B. UNE MÉTHODE CONTESTABLE

1. La méthode réglementaire a été retenue après l'échec d'un accord-cadre

Le projet d'accord cadre relatif à l'aménagement et à la réduction du temps de travail dans la fonction publique n'ayant été approuvé que par un seul syndicat, la CFDT, M. Emile Zucarelli, précédent ministre de la fonction publique, de la réforme de l'Etat et de la décentralisation, a constaté, le 28 février 2000, l'échec des négociations 352( * ) avec les syndicats et a renoncé à un accord fixant des règles communes pour la réduction du temps de travail dans la fonction publique .

M. Michel Sapin, actuel ministre de la fonction publique, n'a pas tenté de relancer la concertation avec les organisations syndicales, préférant procéder par la voie réglementaire .

L'objectif du Gouvernement est l'entrée en application des " 35 heures " dans les fonctions publiques au 1 er janvier 2002 , date de la généralisation de la mesure dans le secteur privé.

Deux avant-projets de décrets relatifs à l'aménagement et à la réduction du temps de travail ont été mis à disposition sur le site internet du ministère de la fonction publique, l'un concernant la fonction publique de l'Etat, l'autre la territoriale, étant bien entendu que le second ne pourrait être adopté qu'après une intervention du législateur.

Les collectivités locales se verront imposer les " 35 heures "
sans en maîtriser les règles ni les modalités.

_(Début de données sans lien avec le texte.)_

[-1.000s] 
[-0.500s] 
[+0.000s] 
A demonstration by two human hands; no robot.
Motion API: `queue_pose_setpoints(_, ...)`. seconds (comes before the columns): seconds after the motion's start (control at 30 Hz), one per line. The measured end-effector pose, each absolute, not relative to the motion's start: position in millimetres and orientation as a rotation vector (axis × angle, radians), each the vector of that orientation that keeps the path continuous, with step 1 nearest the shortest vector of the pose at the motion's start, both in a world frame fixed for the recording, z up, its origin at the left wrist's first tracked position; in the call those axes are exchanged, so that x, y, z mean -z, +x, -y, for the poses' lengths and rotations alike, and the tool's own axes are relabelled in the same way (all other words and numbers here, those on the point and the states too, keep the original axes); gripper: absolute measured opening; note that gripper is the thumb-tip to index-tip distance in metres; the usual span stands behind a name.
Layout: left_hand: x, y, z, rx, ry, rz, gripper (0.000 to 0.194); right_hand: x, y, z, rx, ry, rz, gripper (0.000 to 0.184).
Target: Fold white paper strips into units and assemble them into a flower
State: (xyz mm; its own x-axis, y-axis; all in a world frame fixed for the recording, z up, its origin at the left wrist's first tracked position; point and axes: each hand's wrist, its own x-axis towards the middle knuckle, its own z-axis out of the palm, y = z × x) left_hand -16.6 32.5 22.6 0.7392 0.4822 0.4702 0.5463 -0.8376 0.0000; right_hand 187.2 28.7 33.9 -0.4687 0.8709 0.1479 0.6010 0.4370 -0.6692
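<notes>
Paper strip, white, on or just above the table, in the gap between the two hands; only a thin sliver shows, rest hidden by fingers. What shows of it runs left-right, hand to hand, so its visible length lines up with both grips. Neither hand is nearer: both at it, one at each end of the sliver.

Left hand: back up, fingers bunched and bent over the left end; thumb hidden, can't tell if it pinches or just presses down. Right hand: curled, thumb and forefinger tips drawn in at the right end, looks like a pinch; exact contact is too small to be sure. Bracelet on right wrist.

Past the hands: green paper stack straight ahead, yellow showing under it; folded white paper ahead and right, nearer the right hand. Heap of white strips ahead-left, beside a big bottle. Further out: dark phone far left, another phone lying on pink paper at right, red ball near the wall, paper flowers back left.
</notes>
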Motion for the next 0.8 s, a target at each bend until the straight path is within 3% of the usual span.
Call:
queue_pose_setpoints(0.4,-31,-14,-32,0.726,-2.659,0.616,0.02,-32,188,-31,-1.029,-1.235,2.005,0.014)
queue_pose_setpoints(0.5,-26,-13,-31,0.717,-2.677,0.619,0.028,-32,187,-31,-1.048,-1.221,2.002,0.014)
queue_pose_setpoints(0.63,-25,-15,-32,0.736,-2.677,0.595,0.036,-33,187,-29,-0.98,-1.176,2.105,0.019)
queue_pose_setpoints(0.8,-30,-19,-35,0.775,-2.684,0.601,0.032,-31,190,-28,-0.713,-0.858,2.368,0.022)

M. Michel Sapin, ministre de la fonction publique et de la réforme de l'État, a exposé les principes du passage aux 35 heures dans les fonctions publiques :

- le décompte des heures de travail dans le public ne peut suivre des modalités différentes de celles de la " loi Aubry " concernant le secteur privé ;

- il faut disposer d'un cadre national strict, fixé par décret, permettant un traitement égal de l'ensemble des fonctionnaires ; pour le reste, la mise en oeuvre de la réduction du temps de travail dans les fonctions publiques sera décentralisée et déconcentrée ;

- dans les services de l'État, les 35 heures seront une occasion d'améliorer le service aux usagers par une réorganisation du travail ; les besoins en emplois s'apprécieront dans ce cadre et tiendront compte de la priorité accordée à la résorption de l'emploi précaire ;

- le Gouvernement reconnaît que la politique de l'emploi dans les collectivités territoriales s'inscrit dans le cadre du principe constitutionnel de libre administration des collectivités locales... La position du Gouvernement paraît pour le moins contradictoire au regard de l'étroitesse de la marge de manoeuvre laissée aux élus locaux par l'avant-projet de décret pour la fonction publique territoriale.

Les modalités de la réduction du temps de travail dans les fonctions publiques sont contenues dans les avant-projets de décrets :

- la définition du temps de travail serait identique dans les secteurs public et privé ; la durée du travail effectif s'entendrait comme " le temps pendant lequel les agents sont à la disposition de leur employeur et doivent se conformer à ses directives sans pouvoir vaquer librement à des occupations personnelles " 353( * ) ;

- la durée du travail effectif serait fixée à trente-cinq heures par semaine, le décompte du temps de travail étant réalisé sur la base d'une durée annuelle de travail effectif de 1600 heures ; cette durée serait susceptible d'être réduite pour tenir compte de sujétions particulières (travail de nuit, travaux pénibles ou dangereux, horaires décalés, etc.) ;

- le travail serait organisé selon des " cycles " pouvant être définis par service ou par nature de fonction ;

- les heures supplémentaires feraient l'objet d'une compensation horaire, ou, à défaut, seraient indemnisées ;

- au cours d'une même semaine, la durée du travail ne pourrait dépasser quarante-huit heures ; calculée sur une période de douze semaines, elle ne pourrait dépasser quarante-quatre heures ;

- la durée quotidienne de travail ne pourrait excéder dix heures, l'amplitude maximale de la journée de travail étant fixée à douze heures.

Selon l'avant-projet de décret : " Les dispositions du décret relatif à l'aménagement du temps de travail dans la fonction publique de l'État sont applicables aux agents des collectivités territoriales et des établissements publics en relevant ".

La mission d'information ne peut que constater l'étroitesse de la marge de manoeuvre que le Gouvernement envisage de laisser aux employeurs locaux : le décret se contenterait d'appliquer à la fonction publique territoriale les règles édictées pour les agents de l'État, selon une conception restrictive du principe de parité !

Or, le principe de parité entre les fonctions publiques, posé par la loi, doit pouvoir être corrigé par la loi. Au regard de la hiérarchie des normes, il paraît pour le moins singulier d'envisager que la loi concernant les collectivités territoriales serait subordonnée dans son contenu aux solutions retenues par décret pour les agents de l'Etat, alors même que le principe de spécificité des collectivités territoriales a même valeur que le principe de parité.